Insomma, non stiamo proprio parlando delle solite operazioni della cosiddetta antimafia di facciata, quando ci riferiamo all’inchiesta ‘Waterloo’. Com’è noto il calunniatore seriale, specializzato nel dare l’input a delle ormai proverbiali inchieste mediatico-giudiziarie farlocche e che è stato, per oltre un decennio, il capo indiscusso dei falsi professionisti dell’antimafia, era Antonello Montante, grande amico e protettore, peraltro, anche di Marco Campione. Montante adesso è caduto in disgrazia ed è già stato condannato in appello, col rito abbreviato, ad 8 anni di reclusione, nell’ambito dello stesso procedimento giudiziario in cui è imputato anche Renato Schifani che ha invece scelto il rito ordinario, confidando in una provvidenziale prescrizione. Il processo a carico di quello che, tranne qualche ulteriore ripensamento, sebra ormai essere il candidato ufficiale di tutto il centrodestra alla presidenza della Regione Siciliana, proposto ieri dalla Meloni e da La Russa, è tuttora in corso; la prossima udienza si terrà il 12 settembre. L’ex presidente del Senato Schifani è sotto processo per avere passato delle notizie coperte da segreto istruttorio, tramite il commercialista e professore universitario Cuva, riguardanti l’inchiesta per mafia, non ancora chiusa, a carico sempre di Montante.
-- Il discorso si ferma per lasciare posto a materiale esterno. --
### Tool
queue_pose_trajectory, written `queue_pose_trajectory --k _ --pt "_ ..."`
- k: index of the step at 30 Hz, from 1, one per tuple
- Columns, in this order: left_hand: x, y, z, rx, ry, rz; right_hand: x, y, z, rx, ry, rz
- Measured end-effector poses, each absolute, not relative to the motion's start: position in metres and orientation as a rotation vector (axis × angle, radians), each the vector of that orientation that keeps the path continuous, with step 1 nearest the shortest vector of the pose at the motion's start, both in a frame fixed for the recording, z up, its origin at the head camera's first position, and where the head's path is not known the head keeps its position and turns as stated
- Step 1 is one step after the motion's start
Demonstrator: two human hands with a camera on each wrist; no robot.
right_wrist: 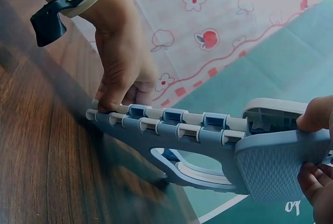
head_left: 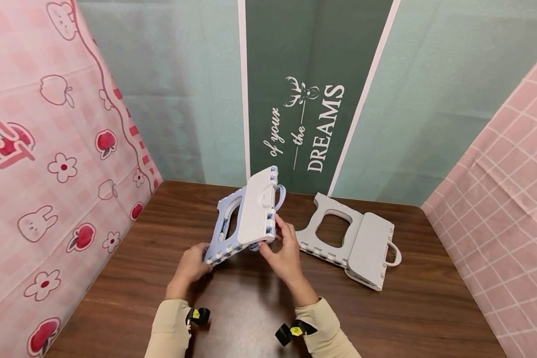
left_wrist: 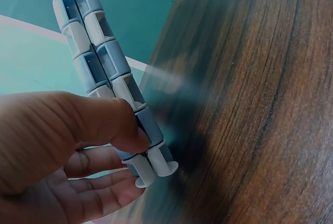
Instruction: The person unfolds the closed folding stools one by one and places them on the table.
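Observation:
A blue-and-white folding stool (head_left: pixel 256 209), folded flat, is held tilted above the wooden table between both hands. My left hand (head_left: pixel 191 266) pinches the foot end of its legs, thumb on the hinged edge and fingers behind, as the left wrist view shows. At the seat end, my right hand (head_left: pixel 285 251) grips the corner near the blue carry handle (head_left: pixel 279 197), with thumb and fingers on either side. In the right wrist view the textured seat panel (right_wrist: pixel 283 164) and the row of hinge knuckles (right_wrist: pixel 171 117) face the camera.
A second folding stool (head_left: pixel 369 248), light grey and also folded, lies on the table to the right, its handle pointing right. The brown wooden table (head_left: pixel 130 293) runs back to a green curtain (head_left: pixel 291 59). Pink patterned cloths (head_left: pixel 40 189) hang at both sides.

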State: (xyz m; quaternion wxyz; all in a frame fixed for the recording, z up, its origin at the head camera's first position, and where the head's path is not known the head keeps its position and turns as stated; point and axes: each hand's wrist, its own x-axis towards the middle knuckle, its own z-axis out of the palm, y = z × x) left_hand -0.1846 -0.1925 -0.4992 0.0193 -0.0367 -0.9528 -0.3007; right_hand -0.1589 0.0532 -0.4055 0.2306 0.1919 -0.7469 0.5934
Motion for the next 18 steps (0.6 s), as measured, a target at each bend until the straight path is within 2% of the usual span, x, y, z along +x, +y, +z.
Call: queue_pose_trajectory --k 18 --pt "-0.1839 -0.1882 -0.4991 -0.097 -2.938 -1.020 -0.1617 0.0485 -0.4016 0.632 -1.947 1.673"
L’ex paladino dell’antimafia Montante è inoltre imputato in un secondo processo, per associazione a delinquere, corruzione ed altro, assieme all’ex presidente della Regione Rosario Crocetta ed al suo delfino e successore alla presidenza di Confindustria Sicilia, Giuseppe Catanzaro, imprenditore che si occupa di rifiuti e, dal 2014, anche di intercettazioni telefoniche ed ambientali per conto di molte procure e tribunali italiani. Assieme a loro, a Caltanissetta, è stata anche rinviata a giudizio, tra gli altri, l’attuale sindaca di Naro, Maria Grazia Elena Brandara, contro la quale si sono costituiti parte civile il Ministero dell’Interno e la Regione Siciliana. Oltre a lei figurano anche due ex assessori regionali della Giunta Crocetta: la segretaria di Confindustria e di Montante, Linda Vancheri e l’ex sindacalista della CGIL, Mariella Lo Bello. La sindaca Brandara è inoltre sotto processo pure nel Messinese; mentre presso il tribunale di Siracusa sono stati depositati gli atti di conclusione delle indagini riguardanti i gravissimi reati oltre che amministrativi, soprattutto ambientali, che avrebbe commesso. Le viene contestato anche un palese conflitto d’interessi, risalente a quando ricopriva il doppio incarico di presidente dell’IAS, l’azienda che gestisce il depuratore di Priolo e di presidente dell’IRSAP, la società pubblica proprietaria dell’impianto che avrebbe dovuto evitare che si perpetrasse l’immane disastro ambientale riscontrato dagli uffici giudiziari siracusani. La procura di Siracusa, per risarcire le vittime di questo devastante inquinamento, ha già chiesto il sequestro preventivo di 25 milioni di euro, al fine di assicurare un primo forfettario indennizzo di alcuni dei danni ambientali che hanno provocato, fin qui, anche numerose perdite di vite umane. Quel mega depuratore mal funzionante, al servizio di molte aziende altamente inquinanti che insistono nella vasta area del petrolchimico siracusano, per delle gravi responsabilità riconducibili al ‘sistema Montante’, di cui la Brandara era una pedina fondamentale, è stato, e continua purtroppo ancora ad essere, una delle più grandi bombe ecologiche d’Italia.